The Automobile Association (AA) of South Africa is urging the Minister of Finance, Tito Mboweni, not to increase fuel levies when he delivers his budget speech to parliament on 24 February.
Any potential increases announced by the minister would then come into effect in April.
“We also again acknowledge that the minister is faced with a difficult task as he outlines priorities for the next year,” said the AA.
“South Africa’s fragile economy, which has been dealt a further massive blow by the impact of COVID-19, is in a dire state – with many millions of South Africans in worse financial positions than they were this time last year.”
“Minister Mboweni will have to carefully balance the needs of the government with the ability of citizens to fund those needs.”

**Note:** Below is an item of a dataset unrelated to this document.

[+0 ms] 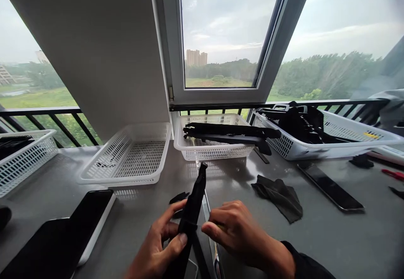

It said that an increase – even one in line with inflation – may not seem onerous, but combined with increases to other goods and services “will add up”.
Two major taxes, the General Fuel levy and Road Accident levy, are included in South Africa’s fuel prices.
The General Fuel levy currently stands at R3.77 per litre for petrol, and R3.63 for diesel.
The Road Accident levy stands at R2.07 for all fuel.
This means that the following amount of money is paid to the government each time you fill up:
- R5.84 per litre of petrol
- R5.70 per litre of diesel
Moreover, neighbouring countries who buy fuel from South Africa do not add these taxes to their fuel pricing – making it cheaper than in the country which supplies them.
“It is worth repeating that any increases to the fuel levies go hand-in-hand with increases to public transport fares – including taxis.”
“Increases to the fuel levies also contribute to increased input costs of manufacturers, suppliers and the agricultural sector.”
In conclusion, the AA said the minister should keep in mind that many citizens rely on affordable and reliable transport to find and maintain jobs in the rough economic climate.